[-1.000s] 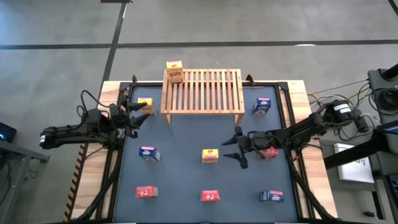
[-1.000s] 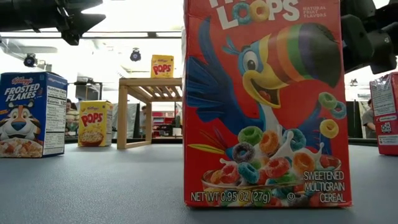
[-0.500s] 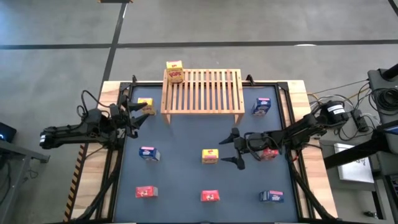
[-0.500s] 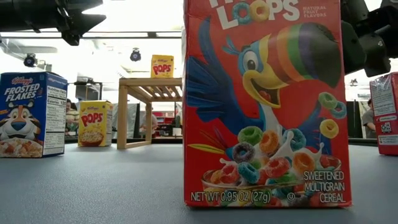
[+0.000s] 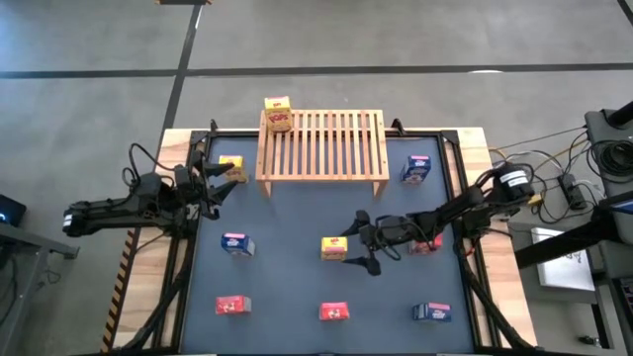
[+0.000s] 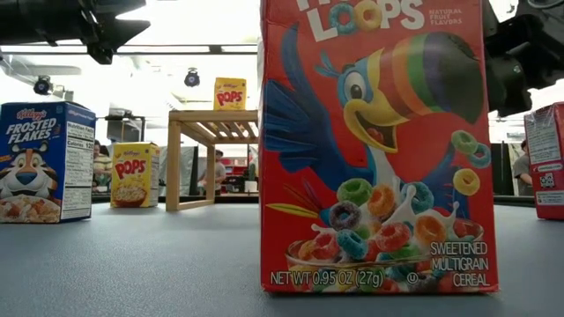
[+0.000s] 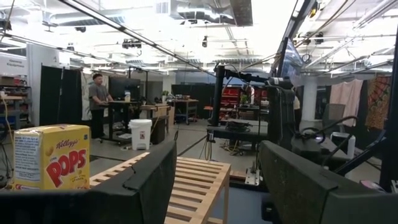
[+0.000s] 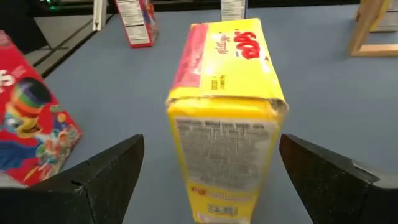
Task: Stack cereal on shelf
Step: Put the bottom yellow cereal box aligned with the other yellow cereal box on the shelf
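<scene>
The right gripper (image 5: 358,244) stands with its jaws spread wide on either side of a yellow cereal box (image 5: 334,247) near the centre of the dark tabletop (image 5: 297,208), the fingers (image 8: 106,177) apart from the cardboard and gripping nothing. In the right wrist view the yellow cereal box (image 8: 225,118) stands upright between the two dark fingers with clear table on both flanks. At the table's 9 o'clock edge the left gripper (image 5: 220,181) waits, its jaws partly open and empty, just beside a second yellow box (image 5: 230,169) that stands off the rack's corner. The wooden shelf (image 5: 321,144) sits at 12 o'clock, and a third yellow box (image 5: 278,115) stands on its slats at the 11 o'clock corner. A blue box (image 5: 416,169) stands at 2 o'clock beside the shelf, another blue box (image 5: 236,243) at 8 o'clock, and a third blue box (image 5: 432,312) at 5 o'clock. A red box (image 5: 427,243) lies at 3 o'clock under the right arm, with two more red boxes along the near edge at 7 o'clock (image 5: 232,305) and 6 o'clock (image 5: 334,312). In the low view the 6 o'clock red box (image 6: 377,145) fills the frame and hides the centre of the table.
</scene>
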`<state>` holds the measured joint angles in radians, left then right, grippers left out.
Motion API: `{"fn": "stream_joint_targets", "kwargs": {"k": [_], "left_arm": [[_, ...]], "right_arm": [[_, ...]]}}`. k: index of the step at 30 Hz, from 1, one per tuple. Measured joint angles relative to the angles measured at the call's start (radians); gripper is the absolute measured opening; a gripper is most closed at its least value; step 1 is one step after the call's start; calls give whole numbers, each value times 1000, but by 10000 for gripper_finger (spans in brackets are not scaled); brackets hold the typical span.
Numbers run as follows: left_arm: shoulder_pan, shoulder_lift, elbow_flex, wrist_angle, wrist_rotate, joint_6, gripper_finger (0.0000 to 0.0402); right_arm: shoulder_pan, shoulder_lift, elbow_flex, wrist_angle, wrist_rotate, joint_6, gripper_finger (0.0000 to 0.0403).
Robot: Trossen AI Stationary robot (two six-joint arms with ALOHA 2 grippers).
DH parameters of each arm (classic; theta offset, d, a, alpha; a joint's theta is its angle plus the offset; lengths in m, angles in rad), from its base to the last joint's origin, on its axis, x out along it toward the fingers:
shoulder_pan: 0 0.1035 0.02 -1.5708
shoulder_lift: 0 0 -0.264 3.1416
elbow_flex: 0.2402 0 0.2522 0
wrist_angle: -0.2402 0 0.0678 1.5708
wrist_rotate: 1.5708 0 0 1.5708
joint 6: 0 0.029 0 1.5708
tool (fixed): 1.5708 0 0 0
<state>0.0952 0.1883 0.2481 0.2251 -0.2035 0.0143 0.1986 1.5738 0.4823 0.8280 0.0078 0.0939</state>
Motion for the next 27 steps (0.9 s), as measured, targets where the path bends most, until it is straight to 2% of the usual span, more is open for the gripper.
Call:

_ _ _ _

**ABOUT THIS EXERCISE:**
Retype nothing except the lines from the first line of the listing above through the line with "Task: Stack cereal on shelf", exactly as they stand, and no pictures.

**RESPONSE TO THIS EXERCISE:**
[-1.000s] 
[-1.000s] 
[-0.500s] 
[-0.500s] 
[+0.000s] 
[+0.000s] 
[+0.000s] 
[+0.000s] 
Task: Stack cereal on shelf

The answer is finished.